◆ About this task ◆
Reproduce all the lines below exactly and omit the images.

◆ Dataset excerpt ◆
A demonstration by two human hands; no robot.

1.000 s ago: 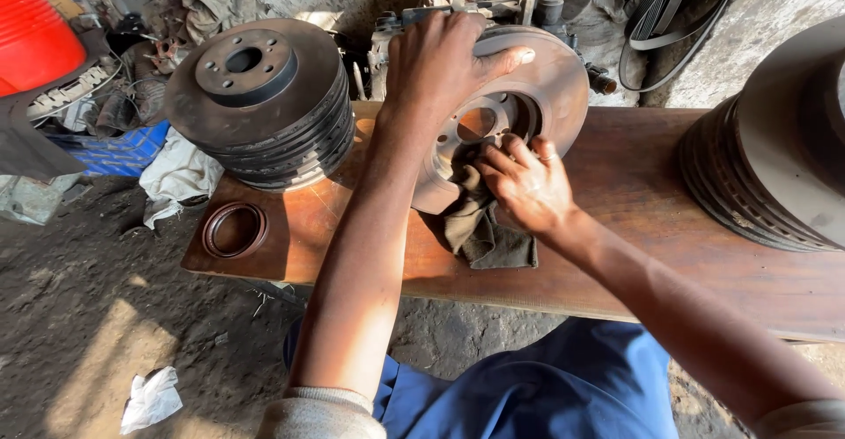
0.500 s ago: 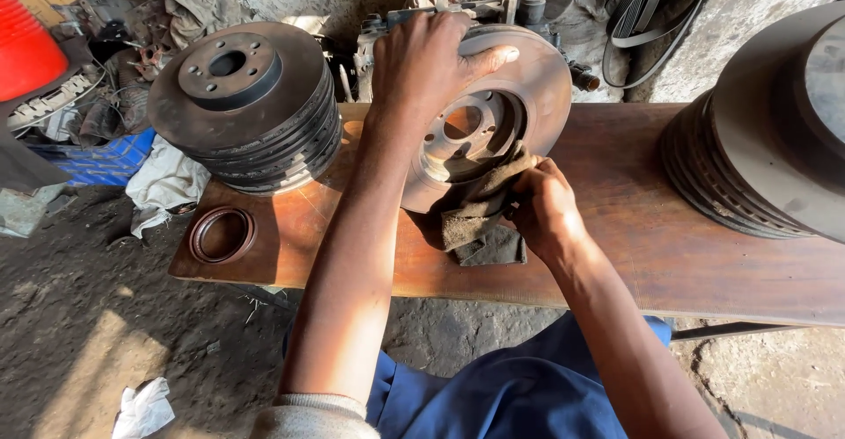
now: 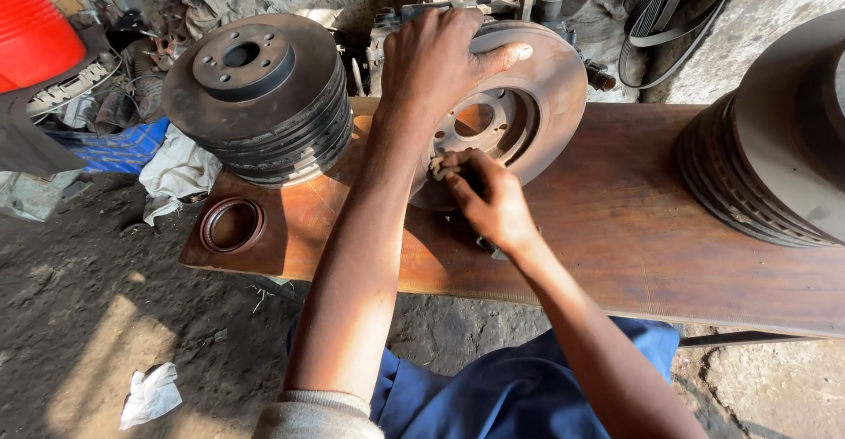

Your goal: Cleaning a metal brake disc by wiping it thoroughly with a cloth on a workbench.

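Brake disc (image 3: 537, 95) stands tilted on its edge on the wooden table (image 3: 634, 228), beside a stack of discs (image 3: 260, 95). Left hand (image 3: 431, 60) grips its top rim, fingers wrapped over. Right hand (image 3: 488, 197) fingers pinch a small rag at the hub.

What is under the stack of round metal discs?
The stack of discs sits on the wooden bench, beside a rubber ring. Anything directly underneath is covered.

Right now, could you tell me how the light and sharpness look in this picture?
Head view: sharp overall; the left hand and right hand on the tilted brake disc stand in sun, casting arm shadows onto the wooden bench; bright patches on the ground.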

◆ Your solution ◆
A demonstration by two human hands; no robot.

1.000 s ago: 
0.500 s ago: 
now: 

Your goal: Cleaning a metal brake disc by wiping it thoroughly with a cloth on a workbench.

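Brake disc (image 3: 537, 95) stands tilted on its edge on the wooden table (image 3: 634, 228), beside a stack of discs (image 3: 260, 95). Left hand (image 3: 431, 60) grips its top rim, fingers wrapped over. Right hand (image 3: 488, 197) fingers pinch a small rag at the hub.

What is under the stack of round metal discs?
The stack of discs sits on the wooden bench, beside a rubber ring. Anything directly underneath is covered.

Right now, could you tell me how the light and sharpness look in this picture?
Head view: sharp overall; the left hand and right hand on the tilted brake disc stand in sun, casting arm shadows onto the wooden bench; bright patches on the ground.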

Nothing else remains for the exercise.